O homem viúvo tornou-se engenheiro de negócio para dividir sua pequena riqueza
com as duas mulheres: Isabel e Otilia.
Otilia:
--- Pelo
visto, está sendo um negócio da China! – sorriu Otilia depois de uma semana a
recolher o saldo das vendas.
O Bar de
Isabel, como se costumou chamar, tornou-se um chamariz durante todo o dia e,
nos finais de semana, até às onze horas da noite. Isso, menos aos domingos,
quando o movimento era razoável até ao meio-dia ou pouco mais. Havia
atendimento até mesmo a barões como se chamava a pessoa de nível muito mais que
a classe média. Gonzaga era um homem só sorrisos com o progresso tido com o
bar. Ele, apenas não dizia algo de mais. Do Teatro vinham atores, atrizes e
demais membros da Corte. Mais animados estavam Isabel e Otilia onde viram ter a
necessidade de colocar mais duas serviçais. Nos dias de sábado era o maior
movimento.
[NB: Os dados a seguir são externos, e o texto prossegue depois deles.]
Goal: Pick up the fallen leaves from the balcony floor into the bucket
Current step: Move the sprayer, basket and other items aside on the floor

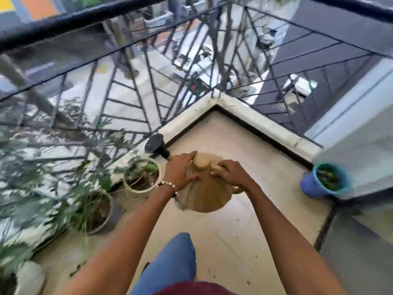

Os ébrios chegavam quanto sóbrios. Mas ao sair já eram ébrios
contumazes. Se alguém perguntasse pelo antigo trabalho de Otilia, ela nada
referia, muito embora ficasse vizinho ao bar.
Otilia:
--- Só
gosto de quem gosta de mim. – era o muito que falava.
Isabel:
--- Ás
vezes dona Marina passa e olha. Mas não encosta. Gonzaga já faz refeição na
casa da mulher. Aliás, ele já não fazia tanta refeição assim quando era um
homem só. – respondia Isabel a que tivesse o cuidado de não falar demais.
Em certas
ocasiões um historiador de respeito chegava ao bar de Isabel, por volta das 10
horas da manhã e somente se retirava quase ébrio, por volta das três horas da
tarde. Gonzaga o conhecia muito bem. Porém o historiador não fazia o igual
efeito. De uma forma ou de outra, o importante eram as divisas do velho
burgomestre. Essa era uma forma de se tratar o homem de letras da Capital.
Notadamente, o bar não fazia distinção a pobre ou a rico. Nos finais de semana
havia uma enchente de gente rica para beber e até mesmo brincar com as suas
parceiras de salão. As damas chegavam pelo bar, devagarzinho, logo cedo da
manhã de um sábado qualquer e se ofereciam a ajudar a Isabel e Otilia. E diante
da precária situação das damas, essas eram aceitas com amantes de aluguel, pois
sempre havia casos de amores clandestinos. E assim, corria a vida naquele bar.